The incentive program is closing because its funding – primarily, federal COVID-19 recovery dollars – is nearly exhausted. By the time it ends, the program will have handed out about $8.9 million worth of incentives, nearly double its original budget. 

“We kind of view this as a resounding success, because we definitely have impacted and reached far more people than what we originally anticipated,” said Ayonna Blue Donald, a member of the Lead Safe Cleveland Coalition’s executive steering committee. 

The federal pandemic money is just a fraction of the more than $90 million the coalition has raised in total. But the other dollars come with parameters, and Blue Donald wrote in a statement that the coalition does not have any remaining funds that can be used for incentives to landlords. The incentive program wasn’t designed to last forever, she added.

Some lead safety advocates wish the incentive program would continue.  

“It would be great if the private funds could continue to flow to [make] the program a success,” said Spencer Wells, a co-founder of the volunteer group Cleveland Lead Advocates for Safe Housing.

Dr. David Margolius, the city’s public health director, recognized that the end of the program might be difficult news.
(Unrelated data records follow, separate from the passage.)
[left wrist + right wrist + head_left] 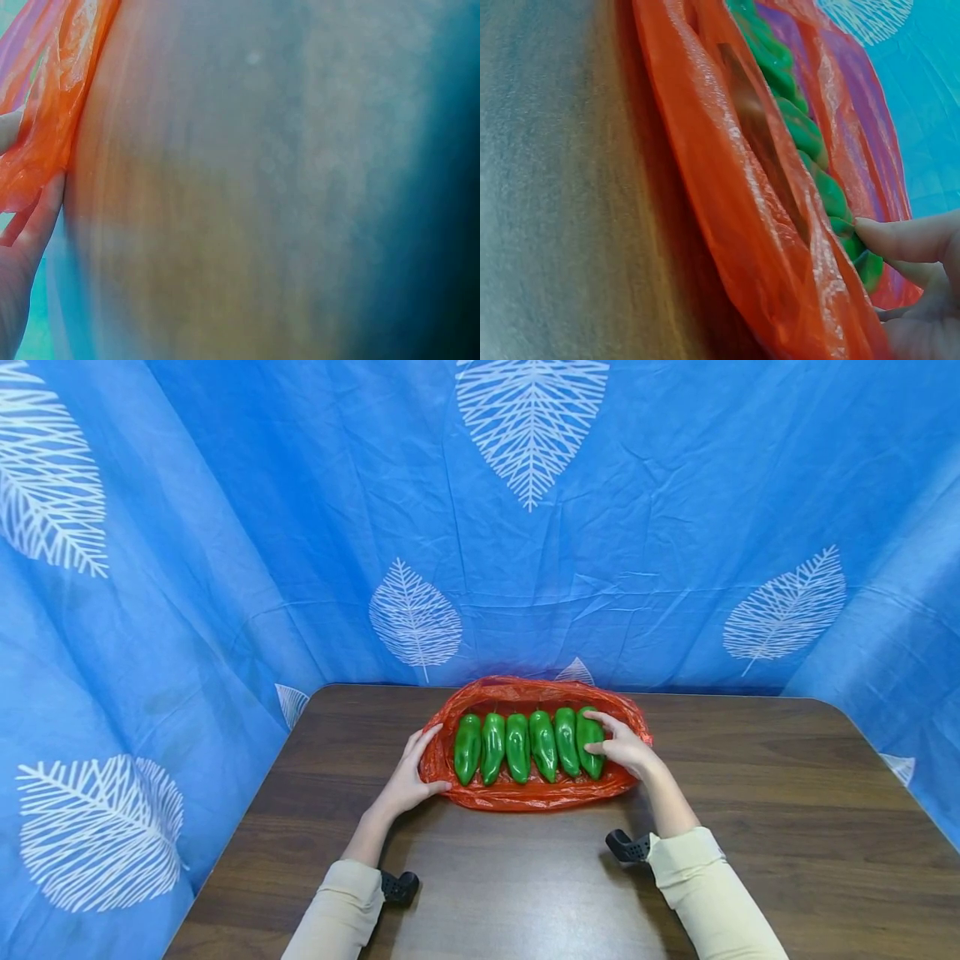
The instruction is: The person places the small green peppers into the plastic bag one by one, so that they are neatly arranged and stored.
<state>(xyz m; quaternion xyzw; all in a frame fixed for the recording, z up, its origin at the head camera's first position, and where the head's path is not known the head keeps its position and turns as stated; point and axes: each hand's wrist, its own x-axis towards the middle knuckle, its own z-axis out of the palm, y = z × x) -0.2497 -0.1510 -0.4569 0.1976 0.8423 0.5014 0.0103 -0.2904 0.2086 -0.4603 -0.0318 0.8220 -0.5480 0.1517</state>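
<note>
Behind everything hung a blue cloth backdrop printed with white leaves [525, 568], enclosing a dark brown wooden table [750, 827]. Near the table's far edge lay a crinkled orange-red plastic bag [525, 797] holding six glossy green peppers [519, 746] side by side in a row. Both forearms, in cream sleeves [705, 885], reached forward from the near edge. Her or his left hand [408, 781] rested against the bag's left end, fingers straight and close together, thumb on its near side. At the opposite end the right hand [618, 745] pinched the rightmost pepper [590, 739] between thumb and forefinger.
</note>
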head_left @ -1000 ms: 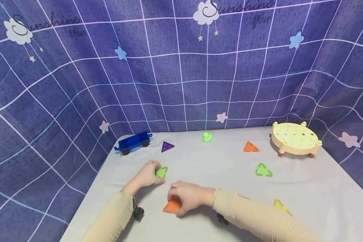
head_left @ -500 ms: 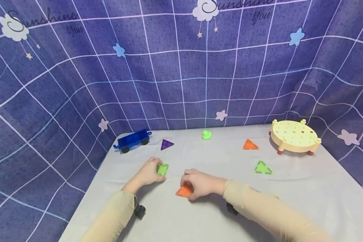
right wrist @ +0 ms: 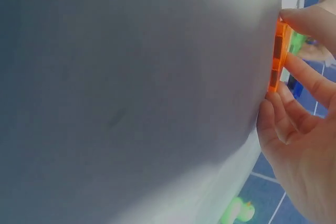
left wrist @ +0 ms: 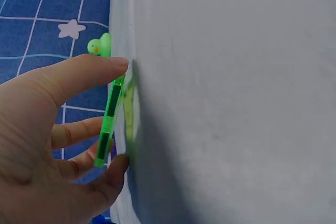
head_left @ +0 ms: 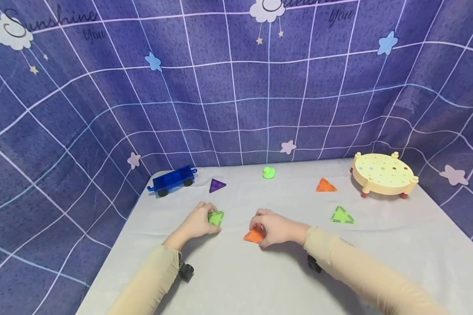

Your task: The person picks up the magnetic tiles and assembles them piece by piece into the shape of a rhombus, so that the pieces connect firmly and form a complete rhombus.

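The left hand (head_left: 197, 222) pinches a translucent green plastic triangular tile (head_left: 217, 218); the right hand (head_left: 279, 228) pinches a translucent orange plastic triangular tile (head_left: 254, 236), well apart from it over the pale cloth-covered surface (head_left: 236, 280). Both tiles look light, stiff and probably slippery, best held by their edges

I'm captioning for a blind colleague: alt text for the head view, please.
A person's left hand holds a green triangle and the right hand an orange triangle at a pale table. Behind them stand a blue wagon and a green duck.
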Available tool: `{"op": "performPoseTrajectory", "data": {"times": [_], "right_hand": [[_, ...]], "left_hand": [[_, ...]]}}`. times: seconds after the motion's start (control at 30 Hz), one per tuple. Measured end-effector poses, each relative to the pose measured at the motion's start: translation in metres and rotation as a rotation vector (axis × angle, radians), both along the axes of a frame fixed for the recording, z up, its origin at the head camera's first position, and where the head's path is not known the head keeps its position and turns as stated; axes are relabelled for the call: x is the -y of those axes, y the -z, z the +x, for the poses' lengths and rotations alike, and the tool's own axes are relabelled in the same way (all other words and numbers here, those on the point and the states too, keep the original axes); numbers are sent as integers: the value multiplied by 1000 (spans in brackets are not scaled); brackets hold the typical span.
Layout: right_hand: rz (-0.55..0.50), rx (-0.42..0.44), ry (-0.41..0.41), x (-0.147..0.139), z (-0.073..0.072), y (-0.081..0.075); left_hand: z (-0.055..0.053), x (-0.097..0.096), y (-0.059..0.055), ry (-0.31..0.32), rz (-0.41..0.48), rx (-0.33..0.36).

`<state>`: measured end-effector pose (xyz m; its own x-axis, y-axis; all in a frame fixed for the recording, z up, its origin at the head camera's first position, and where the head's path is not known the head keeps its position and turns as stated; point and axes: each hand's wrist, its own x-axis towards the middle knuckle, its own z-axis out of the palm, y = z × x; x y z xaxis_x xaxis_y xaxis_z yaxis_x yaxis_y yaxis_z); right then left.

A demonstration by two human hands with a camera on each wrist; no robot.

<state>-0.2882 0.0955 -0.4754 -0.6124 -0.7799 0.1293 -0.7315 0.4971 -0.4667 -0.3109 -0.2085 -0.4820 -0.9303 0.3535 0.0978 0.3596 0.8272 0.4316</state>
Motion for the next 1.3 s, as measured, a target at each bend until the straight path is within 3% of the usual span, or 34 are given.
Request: {"op": "performPoseTrajectory", "data": {"times": [0.27,0.43,0.57,0.77,0.87,0.93,1.1,1.3], "right_hand": [[-13,-7,54,-20,-10,1],[-23,-34,99,-30,-15,2],[-31,-36,143,-37,-20,2],[-20,-49,201,-42,-25,3],[-18,-44,221,-42,-25,3],[-25,-37,236,-41,-24,3],[-34,-41,275,-40,-24,6],[-34,-53,315,-39,-25,10]], "left_hand": [[-2,-9,0,41,69,17],[-5,-17,0,15,114,21],[-7,-26,1,-47,188,57],[-10,-41,5,-191,383,106],[-10,-51,7,-231,460,115],[-11,-58,8,-229,478,107],[-13,-75,9,-186,431,49],[-16,-96,10,-149,418,51]]}}
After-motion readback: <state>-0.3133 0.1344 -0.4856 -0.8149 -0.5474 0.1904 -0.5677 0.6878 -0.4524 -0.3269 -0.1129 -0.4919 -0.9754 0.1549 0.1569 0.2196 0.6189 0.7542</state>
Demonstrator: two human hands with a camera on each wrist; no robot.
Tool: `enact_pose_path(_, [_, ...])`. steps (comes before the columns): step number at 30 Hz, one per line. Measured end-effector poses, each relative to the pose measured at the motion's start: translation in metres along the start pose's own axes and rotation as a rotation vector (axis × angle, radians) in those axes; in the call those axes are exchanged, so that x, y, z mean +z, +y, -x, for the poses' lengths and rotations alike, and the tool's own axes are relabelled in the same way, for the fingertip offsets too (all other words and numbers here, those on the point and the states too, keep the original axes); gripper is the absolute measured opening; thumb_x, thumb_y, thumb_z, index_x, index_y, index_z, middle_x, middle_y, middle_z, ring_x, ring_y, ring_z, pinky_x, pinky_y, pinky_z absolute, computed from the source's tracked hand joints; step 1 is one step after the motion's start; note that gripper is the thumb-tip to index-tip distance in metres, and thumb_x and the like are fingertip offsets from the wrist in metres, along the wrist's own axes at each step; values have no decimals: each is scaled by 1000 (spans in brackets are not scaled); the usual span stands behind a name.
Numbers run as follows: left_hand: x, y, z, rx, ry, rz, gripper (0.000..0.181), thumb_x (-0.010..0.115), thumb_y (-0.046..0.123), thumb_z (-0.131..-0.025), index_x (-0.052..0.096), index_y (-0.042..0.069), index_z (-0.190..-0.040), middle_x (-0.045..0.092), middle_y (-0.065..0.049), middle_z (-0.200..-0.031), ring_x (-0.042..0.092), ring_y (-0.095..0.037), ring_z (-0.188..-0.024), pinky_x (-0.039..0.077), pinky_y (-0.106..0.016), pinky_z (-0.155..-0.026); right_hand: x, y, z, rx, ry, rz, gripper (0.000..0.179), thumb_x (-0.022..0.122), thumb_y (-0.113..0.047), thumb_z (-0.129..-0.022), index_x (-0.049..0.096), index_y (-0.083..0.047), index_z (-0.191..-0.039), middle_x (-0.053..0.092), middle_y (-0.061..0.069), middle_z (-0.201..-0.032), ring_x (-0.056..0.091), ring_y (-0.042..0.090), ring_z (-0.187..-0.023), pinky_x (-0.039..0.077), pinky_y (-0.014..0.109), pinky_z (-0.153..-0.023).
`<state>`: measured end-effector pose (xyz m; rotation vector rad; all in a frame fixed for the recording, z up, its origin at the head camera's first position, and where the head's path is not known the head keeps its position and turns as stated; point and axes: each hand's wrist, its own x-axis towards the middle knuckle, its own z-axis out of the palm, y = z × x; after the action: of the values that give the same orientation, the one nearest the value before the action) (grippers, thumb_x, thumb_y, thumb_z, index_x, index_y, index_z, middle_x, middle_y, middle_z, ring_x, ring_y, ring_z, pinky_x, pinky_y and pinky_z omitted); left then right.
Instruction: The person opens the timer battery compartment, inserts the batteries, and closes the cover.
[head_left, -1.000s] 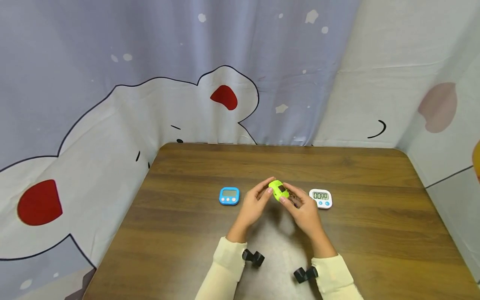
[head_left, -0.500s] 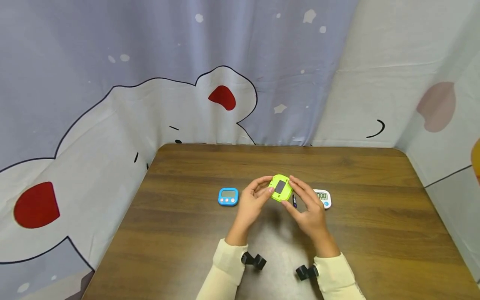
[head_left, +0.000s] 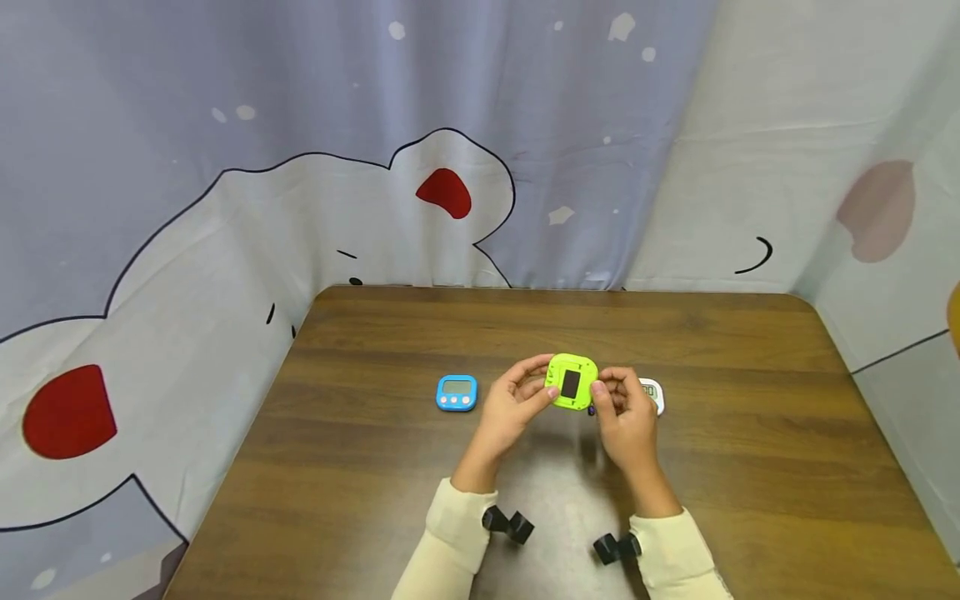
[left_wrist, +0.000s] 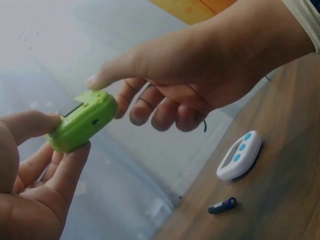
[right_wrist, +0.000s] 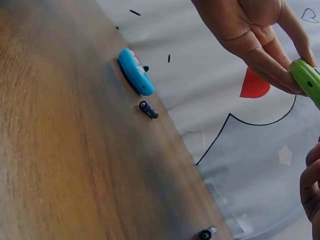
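A lime-green digital timer (head_left: 572, 382), with a dark rectangle on the face turned toward me, is raised above the table. My left hand (head_left: 510, 408) grips its left side, thumb in front and fingers behind. At the right edge, my right hand (head_left: 628, 421) pinches the timer between thumb and index finger, its other fingers curled. A pale green flap (left_wrist: 87, 96) stands slightly raised under the right thumb in the left wrist view. One small dark battery (left_wrist: 222, 205) lies by the white timer (left_wrist: 240, 156). Another battery (right_wrist: 148, 109) is near the blue timer (right_wrist: 135, 72).
The blue timer (head_left: 457, 393) lies left of the hands on the wooden table (head_left: 360, 492). Partly covered by the right hand is the white timer (head_left: 652, 395). A printed curtain (head_left: 570, 142) hangs behind the table's far edge.
The green timer has shifted right and its dark rectangle has turned more upright. My right hand's fingers have gone from spread to curled, with the thumb at the timer's right edge.
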<state>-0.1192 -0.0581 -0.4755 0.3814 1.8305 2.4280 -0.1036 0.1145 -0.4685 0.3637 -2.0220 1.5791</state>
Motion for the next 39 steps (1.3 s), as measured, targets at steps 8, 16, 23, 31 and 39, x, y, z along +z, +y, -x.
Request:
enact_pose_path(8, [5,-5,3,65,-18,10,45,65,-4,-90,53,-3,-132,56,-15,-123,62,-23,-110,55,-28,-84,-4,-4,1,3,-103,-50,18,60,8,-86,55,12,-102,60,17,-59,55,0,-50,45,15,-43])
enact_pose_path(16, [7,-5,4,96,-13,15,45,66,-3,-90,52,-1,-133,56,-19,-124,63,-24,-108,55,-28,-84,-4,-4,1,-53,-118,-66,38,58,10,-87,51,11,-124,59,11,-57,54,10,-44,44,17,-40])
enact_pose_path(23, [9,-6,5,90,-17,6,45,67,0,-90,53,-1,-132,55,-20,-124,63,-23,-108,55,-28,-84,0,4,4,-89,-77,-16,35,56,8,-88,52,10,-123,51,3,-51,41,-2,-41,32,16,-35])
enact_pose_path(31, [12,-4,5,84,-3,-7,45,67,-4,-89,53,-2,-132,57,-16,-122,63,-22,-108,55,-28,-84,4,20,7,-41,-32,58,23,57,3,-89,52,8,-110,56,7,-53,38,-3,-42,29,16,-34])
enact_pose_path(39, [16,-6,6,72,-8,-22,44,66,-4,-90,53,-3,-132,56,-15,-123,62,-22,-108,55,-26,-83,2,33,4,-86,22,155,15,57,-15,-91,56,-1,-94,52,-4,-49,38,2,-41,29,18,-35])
But he said it would allow remaining funds to be invested in direct efforts to keep kids safe, like removing lead from their homes. 

“It’s clear to us now that any dollar spent to reduce lead poisoning has to go to directly helping children – whether it’s fixing their homes, or helping them relocate, or operating the resource center to be able to answer questions from folks,” Margolius said.  

Blue Donald estimates that the program will pass out incentives to about 9,000 units in total. Just about 28,000 rental units in the city had an active lead safe certification as of early December. That’s less than a third of the estimated total rental units in Cleveland. 

Without the incentive, Blue Donald said it’s possible that compliance with the lead safe program could slow down. But she pointed to Cleveland’s recent push to ramp up its civil ticketing as a way to keep the heat on landlords to follow the city’s lead safe law – a bigger stick as a carrot disappears. 

“Over the last few years, it was really incentives alone that were driving a lot of the improvement,” Margolius said. “And then over the past three or four months, we’ve increased the penalties for not doing it, and that’s helped.” 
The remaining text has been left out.